The Correspondent: A Novel by Virginia Evans - 11
Rosalie Van Antwerp 33 Orange Lane Goshen, CT 06756 February 4, 2013 Dear Rosalie, Fiona called this week to tell me she is pregnant. Apparently it took an awfully long time, a petri dish and more capital than the down payment on a house (it’s astounding how much money she makes, not that I know spe...
Rosalie Van Antwerp
33 Orange Lane
Goshen, CT 06756
February 4, 2013
Dear Rosalie,
Fiona called this week to tell me she is pregnant. Apparently it took an awfully long time, a petri dish and more capital than the down payment on a house (it’s astounding how much money she makes, not that I know specifically), none of which she chose to share with me until after the fact. She is going to have the baby over there; dual citizenship is a perk. There were some concerns, but now she’s well into the second trimester. I suppose this makes you its great aunt or/and the ‘godgrandmother.’ I’m sure I won’t know the child, as I only see Fiona once a year at this point.

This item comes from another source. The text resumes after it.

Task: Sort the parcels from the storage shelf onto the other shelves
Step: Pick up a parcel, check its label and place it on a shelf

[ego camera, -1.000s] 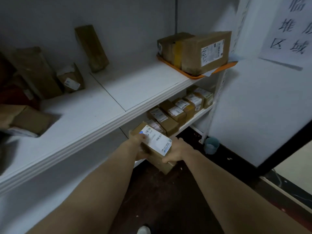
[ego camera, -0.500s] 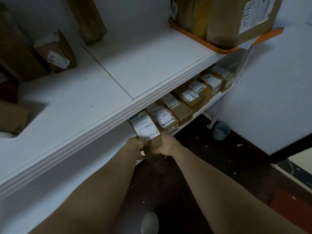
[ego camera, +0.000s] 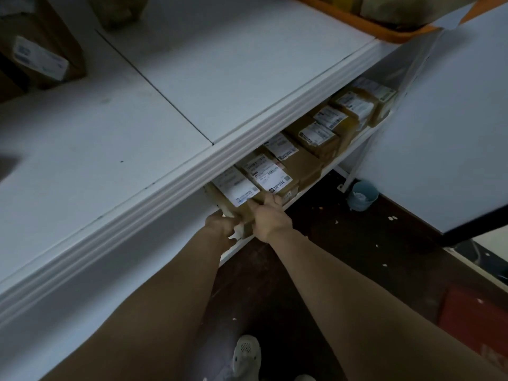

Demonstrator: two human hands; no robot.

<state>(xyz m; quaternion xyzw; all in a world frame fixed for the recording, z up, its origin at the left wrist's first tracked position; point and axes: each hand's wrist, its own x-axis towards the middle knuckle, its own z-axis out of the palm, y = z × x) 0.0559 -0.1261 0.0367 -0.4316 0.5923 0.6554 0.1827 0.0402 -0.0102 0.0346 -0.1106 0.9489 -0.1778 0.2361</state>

In other news, Guy’s funeral is two Saturdays hence all the way out in Frederick, so I’ll have to go. The last time I was in Frederick was years ago. It is a lovely part of the state, with the big horse farms, but you know how I loathe to drive highways. Anyway, I was going to see if Bruce would come with me, which I’m certain he would have because Bruce positively loved Guy, but I remembered Bruce will be on vacation skiing in Colorado with his children, so I have asked James Landy to drive me. Do you remember James? He came to clerk for Tom Buggs in the late eighties. James is a little uptight, and married to a real wreck of a woman riddled with nerves from a wealthy family out in California or some far-flung place, but I’ve always liked him and he has a child with whom I correspond. I’m getting into unnecessary weeds here, I’m getting around to this: Liz Donnelly has asked me to speak at the service, and although I do not, like most, relish retracing old paths (better to leave the past in the past where it belongs, if you ask me), I’ve agreed, so I’ll need something to WEAR. I’ve now stood before my closet on three occasions and leafed through what I own, and the only black anything I have anymore is a dress I was probably wearing in the 1990s, which dips down to the uppermost part of what used to be my cleavage, but which now resembles the skin of a raw plucked chicken. That won’t do. I feel I need to present myself with a certain measure of command, some self-respect. I don’t think I told you yet, but I’ve gone fully gray. Fortunately, it’s turning out to have a bit of that luxurious shine some women get, and it’s smooth, but I do look OLD. Do you have any thoughts on this matter? It was always at these sorts of events when I wished for a bit of height—how I loathe my height—and it’s not a miracle I’m asking for! I don’t need to be six feet tall like yourself, but five foot five or six would’ve been nice. Five feet one inch is embarrassing for things like public speaking (which I loathe to begin with) and no self-respecting septuagenarian is going to wear pumps, though I will say I do miss wearing them.
It’s been raining for a week straight and the yard is mud. I am reading Murder on the Orient Express (Agatha Christie; third time). What are you reading? Do you hear from Daan?